Battle of Fort George - The American Plan:

Arriving at Fort Niagara after the attack on York, Dearborn's army suffered as the base lacked sufficient accommodations for his men. The situation began to improve on May 15 when Colonel Winfield Scott became Dearborn's adjutant general. Imposing order and elevating the army's administration, the effective Scott also worked to develop plans for an attack on Fort George. Rather than cross the Niagara River as expected, his plan called for landings on the lake shore before rapidly advancing against the British positions. Scott was aided in his preparations by Lieutenant Oliver Hazard Perry who would later lead American forces to victory on Lake Erie that September. Conducting soundings and reconnoitering landing sites, Perry marked channels for the attack.

Supported by Chauncey's ships, Scott intended to land 4,000 men in four waves.
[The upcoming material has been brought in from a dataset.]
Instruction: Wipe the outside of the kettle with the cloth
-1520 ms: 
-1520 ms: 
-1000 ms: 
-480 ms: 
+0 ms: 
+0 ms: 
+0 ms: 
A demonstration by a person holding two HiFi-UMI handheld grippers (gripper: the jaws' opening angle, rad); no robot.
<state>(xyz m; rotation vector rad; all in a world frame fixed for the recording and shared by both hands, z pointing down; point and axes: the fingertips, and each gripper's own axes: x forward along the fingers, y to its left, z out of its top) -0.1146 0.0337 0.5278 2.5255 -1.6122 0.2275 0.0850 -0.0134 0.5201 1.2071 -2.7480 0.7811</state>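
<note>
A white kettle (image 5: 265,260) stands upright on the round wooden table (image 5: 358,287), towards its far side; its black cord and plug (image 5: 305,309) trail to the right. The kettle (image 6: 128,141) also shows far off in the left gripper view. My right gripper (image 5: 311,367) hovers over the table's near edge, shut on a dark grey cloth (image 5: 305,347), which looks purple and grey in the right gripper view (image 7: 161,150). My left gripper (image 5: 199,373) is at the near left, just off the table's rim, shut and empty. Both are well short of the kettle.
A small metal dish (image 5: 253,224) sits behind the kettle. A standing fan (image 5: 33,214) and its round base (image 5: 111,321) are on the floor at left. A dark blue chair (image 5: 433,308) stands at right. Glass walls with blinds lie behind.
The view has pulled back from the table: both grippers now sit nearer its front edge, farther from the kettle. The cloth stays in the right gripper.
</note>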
While he planned to personally lead the first wave, Scott directed Brigadier General John Parker Boyd to command the second. These would be followed a third wave led by Brigadier General William H. Winder while a fourth, under Brigadier General John Chandler, would serve as the reserve. As in the past, the aged Dearborn delegated operational command to his subordinates and planned to watch the landings from USS Madison (22 guns). While Major General Morgan Lewis assumed command of the landing force, Scott provided the inertia for the operation. Moving forward on May 25, American forces commenced an intense bombardment of Fort George using the guns at Fort Niagara as well as several of Chauncey's gunboats.
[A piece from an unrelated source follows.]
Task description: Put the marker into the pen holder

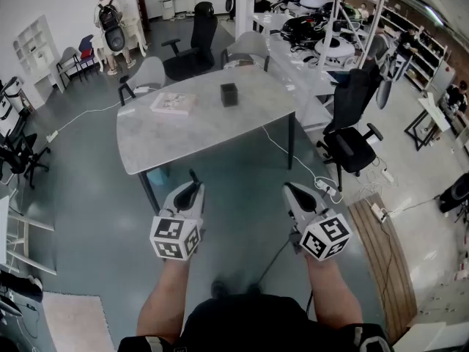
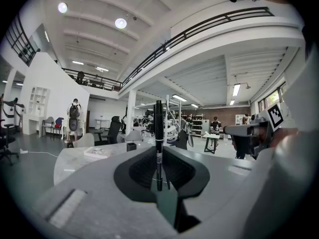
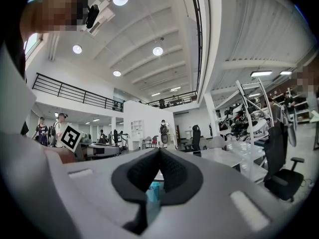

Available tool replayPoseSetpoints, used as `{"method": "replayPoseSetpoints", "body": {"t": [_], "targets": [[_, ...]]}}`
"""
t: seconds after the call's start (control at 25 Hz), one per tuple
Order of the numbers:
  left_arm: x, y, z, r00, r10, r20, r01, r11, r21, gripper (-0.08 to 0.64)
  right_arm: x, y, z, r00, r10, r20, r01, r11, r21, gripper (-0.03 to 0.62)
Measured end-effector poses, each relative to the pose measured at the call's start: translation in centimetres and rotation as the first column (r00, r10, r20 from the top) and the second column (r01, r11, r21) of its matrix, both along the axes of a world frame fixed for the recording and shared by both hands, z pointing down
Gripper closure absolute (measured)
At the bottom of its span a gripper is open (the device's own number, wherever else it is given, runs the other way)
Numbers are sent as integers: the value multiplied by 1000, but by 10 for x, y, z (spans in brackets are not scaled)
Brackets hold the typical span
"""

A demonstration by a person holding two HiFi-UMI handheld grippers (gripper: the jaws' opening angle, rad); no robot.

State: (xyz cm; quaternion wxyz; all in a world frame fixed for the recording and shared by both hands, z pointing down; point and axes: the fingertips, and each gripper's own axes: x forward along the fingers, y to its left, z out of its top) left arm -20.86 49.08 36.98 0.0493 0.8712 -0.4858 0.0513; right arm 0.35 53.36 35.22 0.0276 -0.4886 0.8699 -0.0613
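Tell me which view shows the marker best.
The left gripper view: the marker stands upright, full length, clamped in the left gripper's claw. The head view shows only its dark end above that gripper. The right gripper view shows none of it.

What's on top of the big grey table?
A small black square pen holder and a flat pale book sit on the grey table. Inside the holder cannot be seen.
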Motion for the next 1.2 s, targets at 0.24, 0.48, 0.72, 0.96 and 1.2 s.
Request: {"method": "replayPoseSetpoints", "body": {"t": [0.24, 0.48, 0.72, 0.96, 1.2], "targets": [[10, 10, 1, 1000, -5, 0, 5, 1000, -9, 517, 10, 9, -5, 999, -24, 33, 24, 1000, -1, 591], [26, 28, 0, 999, -22, -24, 22, 1000, -7, 517, 25, 26, -3, 999, -30, 40, 30, 1000, 2, 591], [53, 42, -2, 998, -59, -21, 60, 998, 13, 517, 51, 52, -1, 994, -77, 74, 78, 997, -2, 591], [78, 56, -1, 999, -46, -10, 46, 999, 12, 517, 78, 65, 12, 993, -70, 100, 74, 997, -34, 589], [91, 36, 1, 999, -41, -11, 41, 999, 0, 517, 94, 46, 19, 991, -56, 118, 66, 995, -77, 589]]}}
Battle of Fort George - The Americans Attack:

Moving through the dawn fog on May 27, Scott led the first wave towards the beach. Coming ashore, the Americans quickly overwhelmed a detachment of the Glengarry Light Infantry and began pushing inland. A short time later, Vincent's troops counterattacked forcing Scott to fall back. Supported by Perry, who was overseeing the gunboats, and the lead elements of Boyd's men, Scott defeated this assault and the advance resumed. In an effort to save the situation, Vincent withdrew his men from the Niagara River line and directed them to form a new position inland, out of range of the naval guns. As work on this line progressed, Winder's men landed further enlarging the American force. Receiving word that his right flank was in danger and realizing the disparity in the size of the two armies, Vincent ordered a retreat south along the river to prevent being encircled.

Closely pursuing the enemy, Scott captured Fort George largely intact but suffered a broken collarbone when one its magazines exploded. Eager to complete the victory, he drove his forces south after Vincent. Slowed by a troop of British dragoons, Scott soon received orders from Lewis to break off and return to Fort George.

Fearful that Scott would be ambushed, Lewis' conservative approach prevented American forces from eliminating Vincent's small army. Reaching Queenston, the British commander joined with the garrisons of other posts along the Niagara River and began a general withdrawal west to Burlington Heights at the western side of Lake Ontario.

Battle of Fort George - Aftermath:

In the fighting at the Battle of Fort George, the Americans suffered 41 killed and 113 wounded while Vincent incurred 52 killed, 44 wounded, and 262 missing/captured. Taking advantage of the victory, Perry was able shift several vessels to Lake Erie as the British presence along the Niagara River had been removed. Moving the remainder of his army across the river, Dearborn failed to quickly capitalize on his victory and instead consolidated the area around Fort George. Later efforts to advance west were checked by British and Native American forces at Stoney Creek and Beaver Dams. Following these reverses, American troops seldom ventured out from Fort George. For his weak performance, Dearborn was recalled on July 6 and replaced with Major General James Wilkinson.